▶ Task
Below is a listing; repeat exactly the lines from the one containing "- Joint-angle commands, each" to the one containing "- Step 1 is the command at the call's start", both included.

▶ Extracted records
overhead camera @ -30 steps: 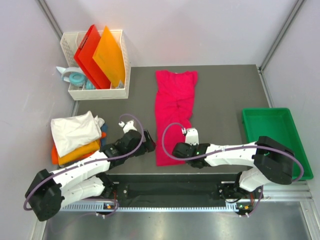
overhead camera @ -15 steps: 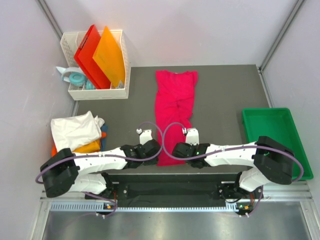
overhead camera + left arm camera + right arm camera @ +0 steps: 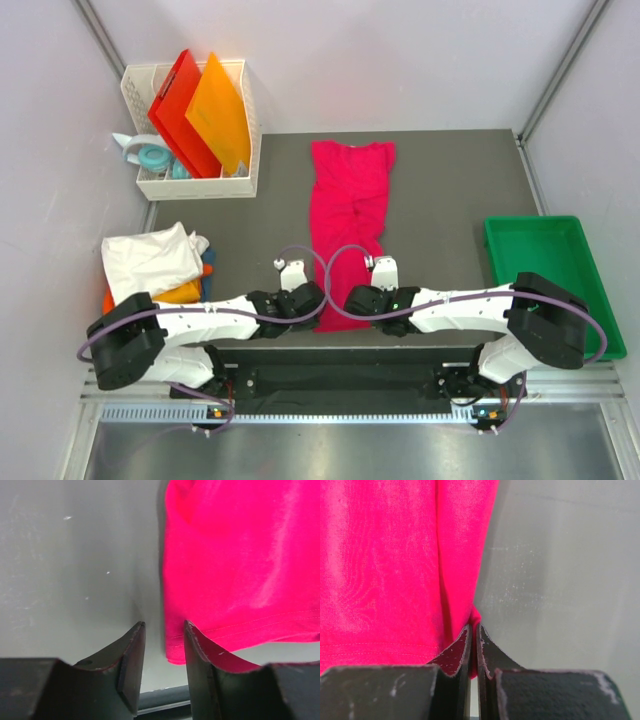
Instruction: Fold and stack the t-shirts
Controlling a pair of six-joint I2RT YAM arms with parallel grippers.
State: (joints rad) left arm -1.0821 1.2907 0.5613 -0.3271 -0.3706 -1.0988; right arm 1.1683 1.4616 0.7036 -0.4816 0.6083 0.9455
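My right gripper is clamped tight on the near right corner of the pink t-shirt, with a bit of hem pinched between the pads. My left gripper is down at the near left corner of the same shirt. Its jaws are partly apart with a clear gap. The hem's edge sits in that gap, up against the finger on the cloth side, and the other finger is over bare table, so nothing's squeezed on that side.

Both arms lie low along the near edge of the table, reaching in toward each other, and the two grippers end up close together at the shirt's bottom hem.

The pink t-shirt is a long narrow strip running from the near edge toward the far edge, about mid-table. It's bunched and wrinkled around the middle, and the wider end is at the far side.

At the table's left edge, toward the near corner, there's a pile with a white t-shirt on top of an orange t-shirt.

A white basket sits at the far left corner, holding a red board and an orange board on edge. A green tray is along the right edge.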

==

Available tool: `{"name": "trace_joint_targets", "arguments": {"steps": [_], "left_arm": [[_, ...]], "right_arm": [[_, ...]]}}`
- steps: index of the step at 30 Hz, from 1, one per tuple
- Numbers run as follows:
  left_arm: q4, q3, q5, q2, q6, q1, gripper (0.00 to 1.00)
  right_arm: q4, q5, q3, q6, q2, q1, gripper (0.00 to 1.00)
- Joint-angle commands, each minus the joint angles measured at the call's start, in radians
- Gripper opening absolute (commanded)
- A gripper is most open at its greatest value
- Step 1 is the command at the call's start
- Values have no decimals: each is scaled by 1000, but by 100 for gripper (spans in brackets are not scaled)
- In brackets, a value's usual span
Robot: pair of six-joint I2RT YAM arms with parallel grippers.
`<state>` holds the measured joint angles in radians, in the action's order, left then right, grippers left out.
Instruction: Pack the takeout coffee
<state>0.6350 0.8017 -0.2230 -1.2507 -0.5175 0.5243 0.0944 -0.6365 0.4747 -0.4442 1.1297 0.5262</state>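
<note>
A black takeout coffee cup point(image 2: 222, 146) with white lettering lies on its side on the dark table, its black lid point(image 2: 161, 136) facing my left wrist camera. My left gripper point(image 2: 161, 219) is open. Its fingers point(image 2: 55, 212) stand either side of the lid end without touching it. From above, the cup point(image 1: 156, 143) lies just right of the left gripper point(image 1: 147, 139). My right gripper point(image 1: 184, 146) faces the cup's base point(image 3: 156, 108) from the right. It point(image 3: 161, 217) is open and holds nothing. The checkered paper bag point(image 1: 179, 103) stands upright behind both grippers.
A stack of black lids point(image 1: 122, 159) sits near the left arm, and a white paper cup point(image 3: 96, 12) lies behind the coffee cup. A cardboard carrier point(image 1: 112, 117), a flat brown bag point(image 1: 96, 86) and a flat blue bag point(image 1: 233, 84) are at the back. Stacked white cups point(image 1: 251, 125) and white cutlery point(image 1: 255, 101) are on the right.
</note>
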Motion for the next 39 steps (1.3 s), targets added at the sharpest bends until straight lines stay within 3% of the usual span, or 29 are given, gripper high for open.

▶ Result
- Joint-angle commands, each minus the joint angles measured at the call's start, in radians
- Gripper opening absolute (commanded)
- A gripper is most open at its greatest value
- Step 1 is the command at the call's start

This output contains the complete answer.